Records excerpted from a collection:
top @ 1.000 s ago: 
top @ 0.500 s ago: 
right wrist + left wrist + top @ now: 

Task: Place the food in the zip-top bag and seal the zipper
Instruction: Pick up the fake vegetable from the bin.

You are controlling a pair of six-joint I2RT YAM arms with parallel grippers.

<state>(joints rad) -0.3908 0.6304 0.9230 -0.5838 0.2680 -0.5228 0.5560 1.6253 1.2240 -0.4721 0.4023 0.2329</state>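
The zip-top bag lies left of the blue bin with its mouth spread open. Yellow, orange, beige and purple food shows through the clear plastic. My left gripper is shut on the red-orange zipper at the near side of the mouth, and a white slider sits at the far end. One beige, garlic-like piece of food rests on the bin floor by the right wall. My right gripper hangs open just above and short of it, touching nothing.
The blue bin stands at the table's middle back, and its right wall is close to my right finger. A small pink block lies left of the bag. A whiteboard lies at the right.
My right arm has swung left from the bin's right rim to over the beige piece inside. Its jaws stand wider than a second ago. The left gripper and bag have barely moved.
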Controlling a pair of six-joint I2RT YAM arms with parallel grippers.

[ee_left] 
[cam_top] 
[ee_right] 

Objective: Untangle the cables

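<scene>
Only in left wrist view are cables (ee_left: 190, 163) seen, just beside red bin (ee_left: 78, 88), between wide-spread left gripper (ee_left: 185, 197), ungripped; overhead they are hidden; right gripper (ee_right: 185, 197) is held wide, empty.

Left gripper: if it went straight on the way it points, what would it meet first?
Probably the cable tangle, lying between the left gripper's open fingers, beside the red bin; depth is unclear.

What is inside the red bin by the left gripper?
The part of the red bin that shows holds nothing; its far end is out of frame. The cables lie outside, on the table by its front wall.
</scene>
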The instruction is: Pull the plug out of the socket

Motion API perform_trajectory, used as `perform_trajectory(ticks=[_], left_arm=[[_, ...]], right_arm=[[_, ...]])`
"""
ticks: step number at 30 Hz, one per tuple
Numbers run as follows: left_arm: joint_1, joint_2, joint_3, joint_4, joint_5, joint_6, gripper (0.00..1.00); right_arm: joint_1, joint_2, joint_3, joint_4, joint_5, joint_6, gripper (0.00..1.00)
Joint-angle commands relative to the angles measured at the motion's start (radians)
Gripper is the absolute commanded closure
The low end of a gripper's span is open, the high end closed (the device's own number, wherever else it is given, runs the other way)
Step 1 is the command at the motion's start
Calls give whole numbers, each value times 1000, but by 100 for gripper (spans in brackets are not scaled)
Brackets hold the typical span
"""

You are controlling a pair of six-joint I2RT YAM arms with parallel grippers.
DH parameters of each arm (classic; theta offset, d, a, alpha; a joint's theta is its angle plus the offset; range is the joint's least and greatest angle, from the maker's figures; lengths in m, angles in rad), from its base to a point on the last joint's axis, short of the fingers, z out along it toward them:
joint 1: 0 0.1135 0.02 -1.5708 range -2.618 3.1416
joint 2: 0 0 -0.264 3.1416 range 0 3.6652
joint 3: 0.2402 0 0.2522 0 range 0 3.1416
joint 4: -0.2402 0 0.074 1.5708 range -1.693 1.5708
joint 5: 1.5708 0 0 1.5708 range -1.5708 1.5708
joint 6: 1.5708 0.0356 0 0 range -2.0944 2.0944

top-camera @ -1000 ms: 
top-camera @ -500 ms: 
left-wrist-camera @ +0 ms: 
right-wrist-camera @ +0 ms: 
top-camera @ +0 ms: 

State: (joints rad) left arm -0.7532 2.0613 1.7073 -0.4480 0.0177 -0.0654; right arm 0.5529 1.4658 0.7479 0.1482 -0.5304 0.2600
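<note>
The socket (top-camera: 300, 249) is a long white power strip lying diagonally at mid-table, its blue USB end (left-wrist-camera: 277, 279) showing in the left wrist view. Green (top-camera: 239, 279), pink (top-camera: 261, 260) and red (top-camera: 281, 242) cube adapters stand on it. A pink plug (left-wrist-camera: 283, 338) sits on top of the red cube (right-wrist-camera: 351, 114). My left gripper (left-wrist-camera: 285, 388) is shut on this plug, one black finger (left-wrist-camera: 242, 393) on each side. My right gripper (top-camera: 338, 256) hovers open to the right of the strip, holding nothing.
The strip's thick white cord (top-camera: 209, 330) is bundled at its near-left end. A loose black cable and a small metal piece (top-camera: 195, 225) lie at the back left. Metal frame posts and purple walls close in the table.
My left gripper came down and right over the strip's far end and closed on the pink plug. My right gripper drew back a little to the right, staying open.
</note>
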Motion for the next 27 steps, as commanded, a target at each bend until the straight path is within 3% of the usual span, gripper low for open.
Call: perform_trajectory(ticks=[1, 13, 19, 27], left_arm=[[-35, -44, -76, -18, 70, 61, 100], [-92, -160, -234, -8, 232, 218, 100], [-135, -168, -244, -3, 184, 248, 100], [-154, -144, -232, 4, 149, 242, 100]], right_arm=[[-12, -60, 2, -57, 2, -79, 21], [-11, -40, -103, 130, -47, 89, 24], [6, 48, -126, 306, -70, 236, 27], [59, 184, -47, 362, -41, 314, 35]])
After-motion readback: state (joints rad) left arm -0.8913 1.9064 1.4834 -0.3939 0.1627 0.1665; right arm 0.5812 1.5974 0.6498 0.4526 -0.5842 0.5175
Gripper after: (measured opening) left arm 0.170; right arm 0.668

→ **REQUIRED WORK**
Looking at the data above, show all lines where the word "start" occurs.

→ **EXERCISE OUTPUT**
Joint-angle commands relative to the angles measured at the motion's start (radians)
Step 1 is the command at the motion's start

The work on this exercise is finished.